:: Prompt ::
A faithful copy of the data, pictures omitted, is the required answer.

:: Information provided ::
━━━━━━━━━━━━━━━━━━━━
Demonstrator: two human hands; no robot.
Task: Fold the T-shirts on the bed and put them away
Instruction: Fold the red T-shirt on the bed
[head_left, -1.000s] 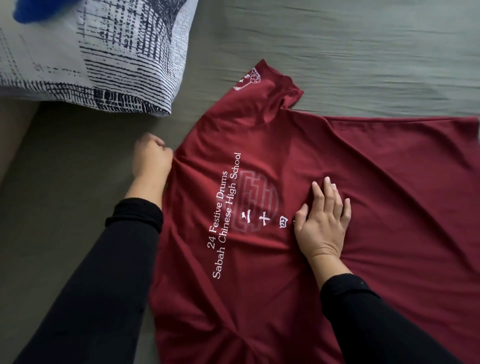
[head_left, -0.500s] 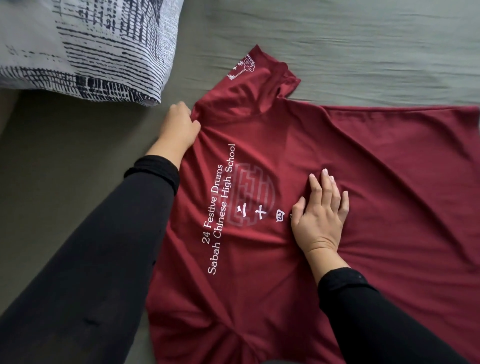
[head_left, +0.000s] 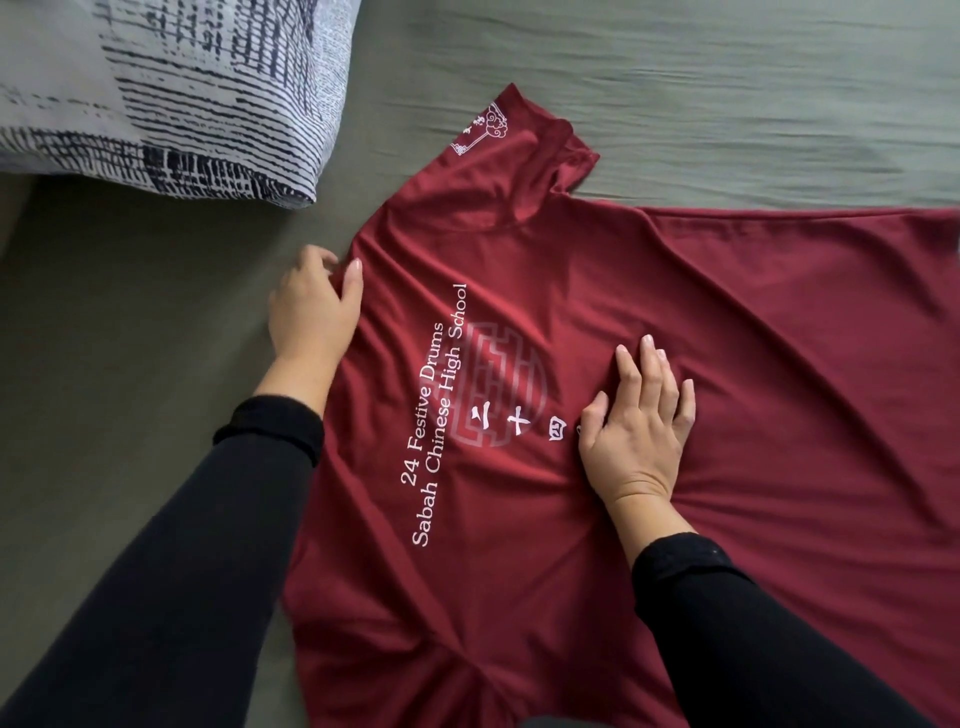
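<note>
A dark red T-shirt (head_left: 675, 322) with white lettering lies spread flat on the grey-green bed sheet (head_left: 727, 104), its neck end toward the left. One sleeve with a white emblem points up toward the far side. My left hand (head_left: 311, 306) pinches the shirt's left edge near the shoulder, thumb on top of the cloth. My right hand (head_left: 641, 415) lies flat with straight fingers on the middle of the shirt, beside the printed characters. Both arms wear black sleeves.
A white pillow (head_left: 156, 88) with a dark blue line pattern lies at the top left, close to the shirt's sleeve. The bed sheet stretches bare along the far side and to the left of the shirt.
My left hand has slid down along the shirt's left edge from just under the sleeve and now pinches the cloth with the thumb on top. The right hand has stayed flat in place.
</note>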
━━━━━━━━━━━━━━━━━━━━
:: Result of the exercise ::
Demonstrator: two human hands; no robot.
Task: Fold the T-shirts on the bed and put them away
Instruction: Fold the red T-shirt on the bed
[head_left, -1.000s] 
[head_left, -0.500s] 
[head_left, +0.000s] 
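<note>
A dark red T-shirt (head_left: 675, 322) with white lettering lies spread flat on the grey-green bed sheet (head_left: 727, 104), its neck end toward the left. One sleeve with a white emblem points up toward the far side. My left hand (head_left: 311, 306) pinches the shirt's left edge near the shoulder, thumb on top of the cloth. My right hand (head_left: 641, 415) lies flat with straight fingers on the middle of the shirt, beside the printed characters. Both arms wear black sleeves.
A white pillow (head_left: 156, 88) with a dark blue line pattern lies at the top left, close to the shirt's sleeve. The bed sheet stretches bare along the far side and to the left of the shirt.
My left hand has slid down along the shirt's left edge from just under the sleeve and now pinches the cloth with the thumb on top. The right hand has stayed flat in place.
</note>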

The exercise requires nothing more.